**WORK INSTRUCTION**
List all lines of the data containing the word "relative".

**WORKING DATA**
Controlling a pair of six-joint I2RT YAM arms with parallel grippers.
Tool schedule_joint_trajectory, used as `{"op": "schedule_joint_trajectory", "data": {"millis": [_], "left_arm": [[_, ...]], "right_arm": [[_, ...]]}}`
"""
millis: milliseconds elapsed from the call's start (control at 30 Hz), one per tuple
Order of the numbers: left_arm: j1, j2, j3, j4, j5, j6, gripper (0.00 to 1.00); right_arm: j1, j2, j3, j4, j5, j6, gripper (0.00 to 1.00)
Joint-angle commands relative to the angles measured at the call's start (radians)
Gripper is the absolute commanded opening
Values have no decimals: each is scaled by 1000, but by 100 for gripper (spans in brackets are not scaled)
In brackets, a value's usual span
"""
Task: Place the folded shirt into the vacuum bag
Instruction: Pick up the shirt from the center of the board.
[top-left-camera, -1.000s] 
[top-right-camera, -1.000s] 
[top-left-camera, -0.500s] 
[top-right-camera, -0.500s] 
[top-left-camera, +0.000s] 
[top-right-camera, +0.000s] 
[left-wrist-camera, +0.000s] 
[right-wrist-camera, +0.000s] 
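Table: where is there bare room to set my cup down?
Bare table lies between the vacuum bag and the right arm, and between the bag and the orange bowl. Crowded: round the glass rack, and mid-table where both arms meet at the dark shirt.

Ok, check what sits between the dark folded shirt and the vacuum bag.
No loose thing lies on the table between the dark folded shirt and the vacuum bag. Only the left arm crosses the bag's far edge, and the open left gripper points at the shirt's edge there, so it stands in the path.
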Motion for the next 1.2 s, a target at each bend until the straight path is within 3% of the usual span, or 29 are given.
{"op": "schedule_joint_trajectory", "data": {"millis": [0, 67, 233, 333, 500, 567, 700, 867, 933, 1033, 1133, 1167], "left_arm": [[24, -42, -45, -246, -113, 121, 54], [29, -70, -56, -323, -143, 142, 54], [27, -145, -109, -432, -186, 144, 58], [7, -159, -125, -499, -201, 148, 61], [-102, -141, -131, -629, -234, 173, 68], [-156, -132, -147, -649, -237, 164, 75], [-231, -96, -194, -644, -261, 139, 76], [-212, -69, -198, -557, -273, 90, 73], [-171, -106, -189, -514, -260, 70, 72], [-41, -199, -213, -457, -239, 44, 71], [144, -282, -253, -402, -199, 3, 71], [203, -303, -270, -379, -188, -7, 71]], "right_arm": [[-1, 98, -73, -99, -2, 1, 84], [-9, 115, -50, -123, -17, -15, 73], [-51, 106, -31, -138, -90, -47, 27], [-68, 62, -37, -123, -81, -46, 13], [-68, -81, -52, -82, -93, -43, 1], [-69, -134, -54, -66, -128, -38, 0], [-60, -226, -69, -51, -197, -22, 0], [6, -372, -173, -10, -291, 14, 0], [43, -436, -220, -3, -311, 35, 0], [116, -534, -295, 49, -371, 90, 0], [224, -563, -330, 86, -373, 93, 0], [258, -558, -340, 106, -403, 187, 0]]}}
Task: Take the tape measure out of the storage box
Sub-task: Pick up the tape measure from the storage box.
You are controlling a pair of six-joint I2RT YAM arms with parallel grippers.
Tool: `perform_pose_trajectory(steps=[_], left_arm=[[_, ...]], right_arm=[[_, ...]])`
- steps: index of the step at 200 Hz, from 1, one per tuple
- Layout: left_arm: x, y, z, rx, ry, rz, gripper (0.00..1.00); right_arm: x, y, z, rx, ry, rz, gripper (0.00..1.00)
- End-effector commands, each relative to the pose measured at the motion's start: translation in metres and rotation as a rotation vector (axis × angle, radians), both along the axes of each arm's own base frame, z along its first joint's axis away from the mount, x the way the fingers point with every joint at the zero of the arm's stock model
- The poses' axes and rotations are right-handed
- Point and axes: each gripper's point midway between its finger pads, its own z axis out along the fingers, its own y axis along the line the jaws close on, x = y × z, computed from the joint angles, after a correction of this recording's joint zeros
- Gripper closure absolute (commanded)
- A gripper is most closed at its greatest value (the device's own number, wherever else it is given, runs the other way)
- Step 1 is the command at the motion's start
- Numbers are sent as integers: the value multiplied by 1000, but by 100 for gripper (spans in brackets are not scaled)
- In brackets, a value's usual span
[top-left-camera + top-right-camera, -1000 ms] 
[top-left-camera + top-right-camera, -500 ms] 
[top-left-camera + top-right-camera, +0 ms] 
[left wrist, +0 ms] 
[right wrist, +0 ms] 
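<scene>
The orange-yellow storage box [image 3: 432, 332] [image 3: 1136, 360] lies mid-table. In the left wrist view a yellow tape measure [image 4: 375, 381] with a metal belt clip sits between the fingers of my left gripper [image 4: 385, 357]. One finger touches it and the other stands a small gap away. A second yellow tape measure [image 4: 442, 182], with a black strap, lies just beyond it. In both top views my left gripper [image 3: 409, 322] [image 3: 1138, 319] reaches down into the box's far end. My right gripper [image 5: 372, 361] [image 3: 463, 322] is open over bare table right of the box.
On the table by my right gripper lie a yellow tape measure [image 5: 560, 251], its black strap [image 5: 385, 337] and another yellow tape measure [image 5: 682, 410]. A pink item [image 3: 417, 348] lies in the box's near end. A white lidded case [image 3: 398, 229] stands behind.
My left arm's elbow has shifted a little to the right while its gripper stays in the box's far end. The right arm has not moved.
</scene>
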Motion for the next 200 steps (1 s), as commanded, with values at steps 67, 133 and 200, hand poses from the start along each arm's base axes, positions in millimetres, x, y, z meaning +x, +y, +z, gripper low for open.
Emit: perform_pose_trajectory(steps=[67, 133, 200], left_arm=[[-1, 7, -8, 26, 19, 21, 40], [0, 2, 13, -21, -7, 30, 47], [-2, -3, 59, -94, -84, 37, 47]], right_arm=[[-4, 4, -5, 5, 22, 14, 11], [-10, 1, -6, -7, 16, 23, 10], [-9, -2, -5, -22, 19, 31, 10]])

**WRITTEN RESPONSE**
Joint-angle commands relative to the angles measured at the call's start (radians)
- End-effector commands, each relative to the pose measured at the motion's start: translation in metres and rotation as a rotation vector (axis × angle, radians), both along the axes of each arm's own base frame, z along its first joint's axis away from the mount, x the way the fingers point with every joint at the zero of the arm's stock model

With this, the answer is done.